When Creed (dir. Ryan Coogler, 2015) was officially announced, it garnered some eye rolls. A reboot/sequel/spinoff, the film functioned as the seventh installment in the Rocky franchise. While Rocky (dir. John Avildsen, 1976) presented a touching and gritty character study enveloped inside of a sports movie, the five sequels it spawned became increasingly less grounded. Rocky IV (dir. Sylvester Stallone, 1985) culminated in a boxing match that ended the cold war. While admittedly a frisson-inducing moment, it cannot be denied this was a step away from the level of storytelling seen in Rocky. Where would they go next to up the ante in Creed?
The film surprised audiences, with Stallone taking a backseat role behind Michael B. Jordan’s leading character. It was the subject of critical and commercial success. But let us take a step back from any acclaim the film may have received and focus on why it succeeds conceptually as a sequel/reboot.
Creed, in my opinion, delivers a captivating story that could exist independently. If re-written without the inclusion of Rocky elements, all the elements for a successful film are still there. Michael B. Jordan’s performance, Ryan Coogler’s expert direction, the themes of family, race, class; these are all still present. I mentioned earlier this week that franchise films can provide a spotlight for original and exceptional ideas, and this is the perfect example.

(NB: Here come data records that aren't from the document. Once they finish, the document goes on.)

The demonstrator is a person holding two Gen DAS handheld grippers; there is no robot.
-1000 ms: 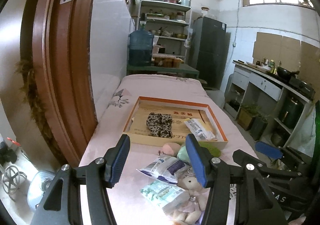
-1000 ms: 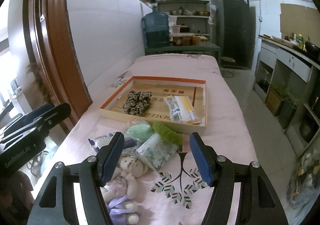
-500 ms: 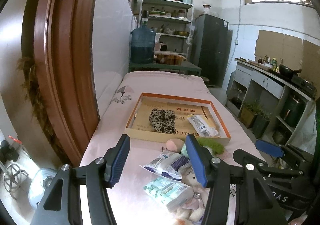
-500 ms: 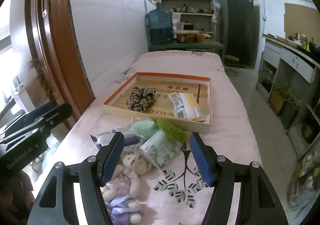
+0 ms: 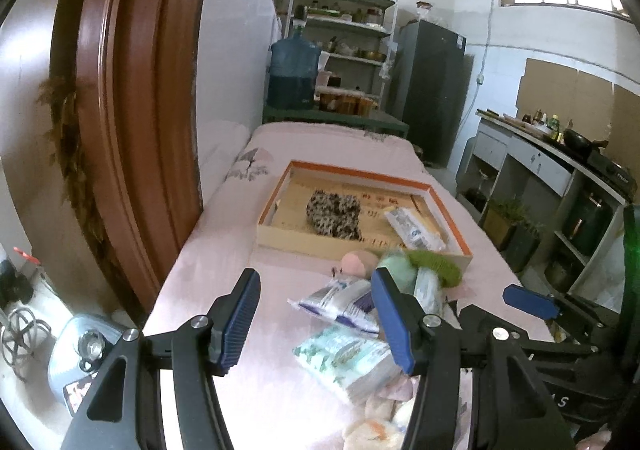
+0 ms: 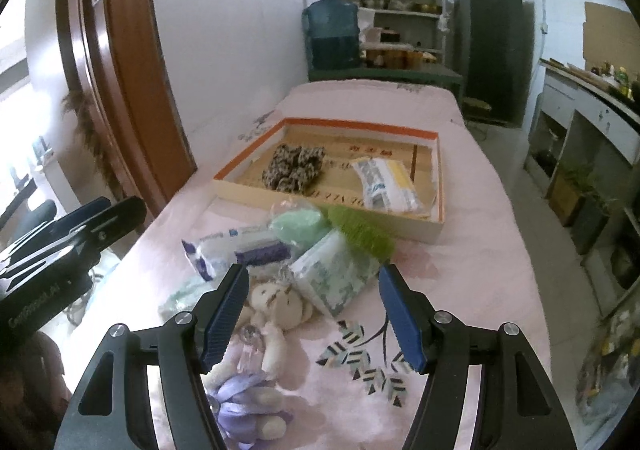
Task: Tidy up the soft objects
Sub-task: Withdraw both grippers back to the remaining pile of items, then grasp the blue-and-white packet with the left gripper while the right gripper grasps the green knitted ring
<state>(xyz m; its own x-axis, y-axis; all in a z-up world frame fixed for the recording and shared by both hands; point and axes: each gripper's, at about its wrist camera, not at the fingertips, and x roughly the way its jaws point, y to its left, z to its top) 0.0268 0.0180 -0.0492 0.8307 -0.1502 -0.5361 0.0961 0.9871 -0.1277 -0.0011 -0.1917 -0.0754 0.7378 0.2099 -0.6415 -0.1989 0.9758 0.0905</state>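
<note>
A shallow orange-rimmed box [image 6: 437, 165] [image 5: 444, 205] on the pink-covered table holds a leopard-print scrunchie [image 6: 294, 167] [image 5: 333, 214] and a tissue pack [image 6: 384, 183] [image 5: 414, 230]. In front of it lies a pile: a green fuzzy piece [image 6: 362, 234], a mint pouch [image 6: 298, 226], a blue-purple packet [image 6: 240, 250] [image 5: 344, 302], a green-patterned tissue pack [image 6: 332, 278] [image 5: 348, 360] and a plush bear with a purple bow [image 6: 268, 314]. My right gripper [image 6: 312, 316] is open just above the bear. My left gripper [image 5: 316, 324] is open over the pile's left side.
A brown door frame [image 5: 132, 109] stands close on the left. A water jug [image 6: 331, 35], shelves [image 5: 344, 45] and a dark fridge [image 5: 432, 89] stand beyond the table's far end. A counter with pots [image 5: 568, 169] runs along the right.
Both grippers have drawn back and tilted a little, so the box and pile sit farther ahead in view. Both stay open and nothing was taken hold of.
</note>
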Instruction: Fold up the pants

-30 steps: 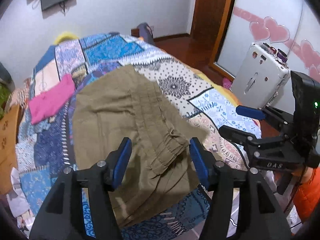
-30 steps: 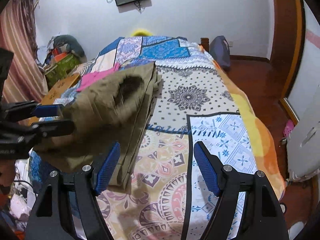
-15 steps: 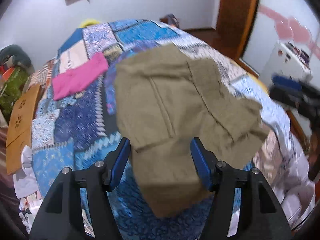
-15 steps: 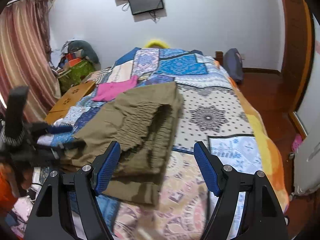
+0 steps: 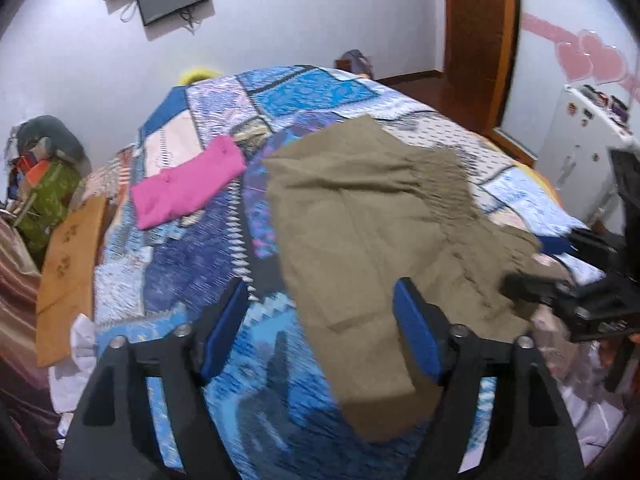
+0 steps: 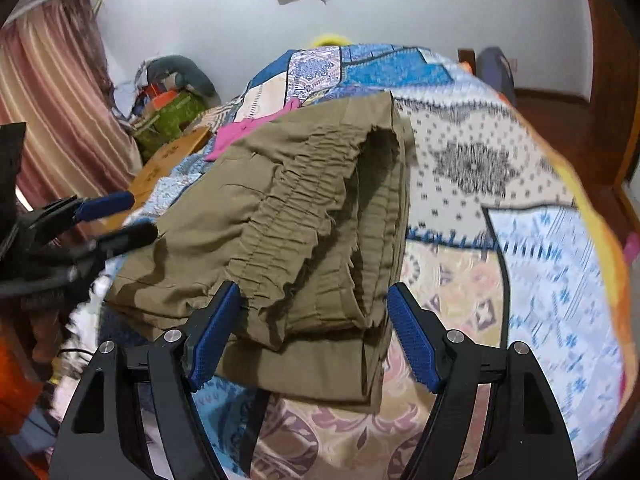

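**Olive pants folded on quilt, both grippers unloaded**

Left wrist view, left to right: pink garment (image 5: 188, 184) upper left on the patchwork quilt (image 5: 192, 280); left gripper (image 5: 320, 332) low centre, jaws opening, pads pressing nothing, only a pants edge lying beneath the right pad. Olive pants (image 5: 360, 232) fill centre, one corner overhanging the near bed edge.

Right wrist view: right gripper (image 6: 312, 332) spread wide, clear of the cloth; elastic waistband (image 6: 288, 216) bunched on top.

Risk: loose top layer could slide or unfold; overhanging corner may drag the stack down.
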A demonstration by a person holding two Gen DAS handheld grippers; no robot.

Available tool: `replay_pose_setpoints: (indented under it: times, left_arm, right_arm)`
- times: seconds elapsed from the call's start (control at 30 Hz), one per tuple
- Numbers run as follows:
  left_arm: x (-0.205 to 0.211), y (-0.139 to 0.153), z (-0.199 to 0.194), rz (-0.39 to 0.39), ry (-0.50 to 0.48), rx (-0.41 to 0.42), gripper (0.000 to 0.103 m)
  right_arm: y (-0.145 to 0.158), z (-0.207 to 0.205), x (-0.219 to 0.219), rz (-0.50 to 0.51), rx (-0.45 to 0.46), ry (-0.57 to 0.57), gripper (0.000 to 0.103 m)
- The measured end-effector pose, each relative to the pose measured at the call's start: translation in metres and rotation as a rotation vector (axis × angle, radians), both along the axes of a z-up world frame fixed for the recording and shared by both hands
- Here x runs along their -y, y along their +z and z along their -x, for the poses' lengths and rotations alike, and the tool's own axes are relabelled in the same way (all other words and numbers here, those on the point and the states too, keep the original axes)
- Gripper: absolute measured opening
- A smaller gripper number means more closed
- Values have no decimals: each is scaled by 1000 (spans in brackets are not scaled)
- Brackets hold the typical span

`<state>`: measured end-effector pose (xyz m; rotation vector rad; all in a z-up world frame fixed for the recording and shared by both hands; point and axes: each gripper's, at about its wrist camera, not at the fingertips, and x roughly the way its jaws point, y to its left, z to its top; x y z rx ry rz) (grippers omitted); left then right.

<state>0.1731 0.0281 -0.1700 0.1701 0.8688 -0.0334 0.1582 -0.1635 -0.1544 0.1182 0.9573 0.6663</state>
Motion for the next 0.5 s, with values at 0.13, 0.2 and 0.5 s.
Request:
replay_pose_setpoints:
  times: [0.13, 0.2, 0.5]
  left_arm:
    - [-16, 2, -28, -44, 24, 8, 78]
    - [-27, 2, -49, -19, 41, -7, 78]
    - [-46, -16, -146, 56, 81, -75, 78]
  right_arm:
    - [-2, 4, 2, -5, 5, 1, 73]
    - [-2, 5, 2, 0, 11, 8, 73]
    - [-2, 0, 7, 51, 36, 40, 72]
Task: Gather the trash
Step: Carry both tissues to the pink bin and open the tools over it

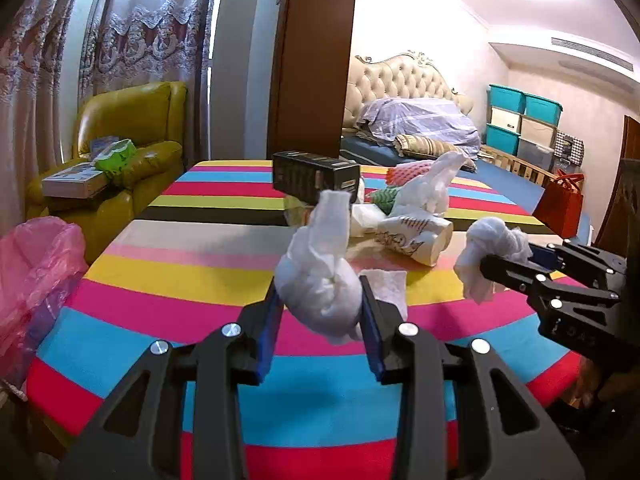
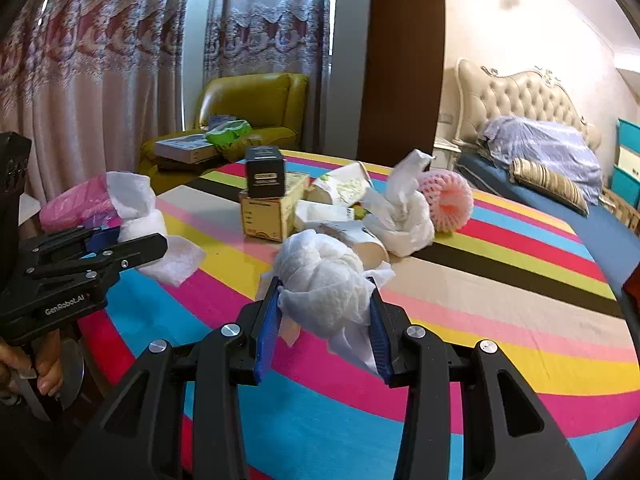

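Left gripper (image 1: 322,306) clamps a crumpled white tissue wad (image 1: 320,280) between its blue pads, held clear above the striped table (image 1: 168,292). Right gripper (image 2: 324,312) likewise pinches a second tissue ball (image 2: 320,284), also lifted off the table.

Landmark: the pink bag (image 1: 36,276), hanging at the table's edge on the left gripper's side. The left wad is the nearer to it; the second tissue ball is farther across the table.

Judged step: carry both wads to the pink bag. To do it well, each grip should be kept firm until the wad is over the bag's mouth, since loose tissue tails may snag. The left wad should go in first, so the grippers do not cross.

Remaining trash lies farther from the bag, mid-table: paper cup (image 1: 416,236), black box (image 1: 316,176), foam fruit net (image 2: 446,196), more tissue (image 2: 404,216).
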A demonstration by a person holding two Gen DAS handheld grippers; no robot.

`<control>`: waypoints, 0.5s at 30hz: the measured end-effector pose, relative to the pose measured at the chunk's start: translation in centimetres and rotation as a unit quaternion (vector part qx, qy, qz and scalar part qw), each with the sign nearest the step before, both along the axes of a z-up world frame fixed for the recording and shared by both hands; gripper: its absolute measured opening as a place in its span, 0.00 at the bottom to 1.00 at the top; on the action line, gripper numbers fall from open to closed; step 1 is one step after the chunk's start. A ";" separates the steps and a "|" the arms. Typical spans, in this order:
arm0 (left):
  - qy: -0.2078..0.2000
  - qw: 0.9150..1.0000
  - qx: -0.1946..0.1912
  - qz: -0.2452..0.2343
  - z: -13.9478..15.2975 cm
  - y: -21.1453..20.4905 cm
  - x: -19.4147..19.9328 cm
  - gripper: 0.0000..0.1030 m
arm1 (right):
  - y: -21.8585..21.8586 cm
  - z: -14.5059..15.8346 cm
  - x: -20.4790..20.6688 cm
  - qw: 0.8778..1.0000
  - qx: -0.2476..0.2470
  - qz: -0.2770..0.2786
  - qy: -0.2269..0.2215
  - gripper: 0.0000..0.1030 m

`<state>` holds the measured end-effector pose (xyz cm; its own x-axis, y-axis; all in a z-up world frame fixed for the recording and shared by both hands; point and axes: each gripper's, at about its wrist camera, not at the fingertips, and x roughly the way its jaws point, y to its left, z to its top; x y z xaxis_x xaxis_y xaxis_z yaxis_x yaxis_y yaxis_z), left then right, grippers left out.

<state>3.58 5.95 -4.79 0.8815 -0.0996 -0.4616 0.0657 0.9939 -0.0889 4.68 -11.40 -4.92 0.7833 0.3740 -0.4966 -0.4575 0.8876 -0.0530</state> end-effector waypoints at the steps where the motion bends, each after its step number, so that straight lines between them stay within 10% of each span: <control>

The recognition of the Rocky character attracted much more attention to the film then it probably would have received without him. But beyond this, I would argue the film is an especial example of a sequel/reboot because it is exalted by its continuation of the overarching story, even though it does not necessarily rely on it to function.
The connection to established characters and settings adds to the emotional weight of the film. The central theme revolves around family, as the main character struggles with the legacy of his father. The father is not featured, although the audience is already familiar with the character through previous movies, strengthening our connection to the relationship. While focusing on establishing a new generation of characters, Creed manages to develop older characters further, and add more depth to their arcs without detracting from the present story.
My discussion can be encapsulated by looking at the climax of Creed. The emotional payoff found would have been triumphant regardless, but the return of Bill Conti’s “Gonna Fly Now” makes it feel that much more fulfilling. A balance is struck between both the old and the new, making this installment feel worthwhile.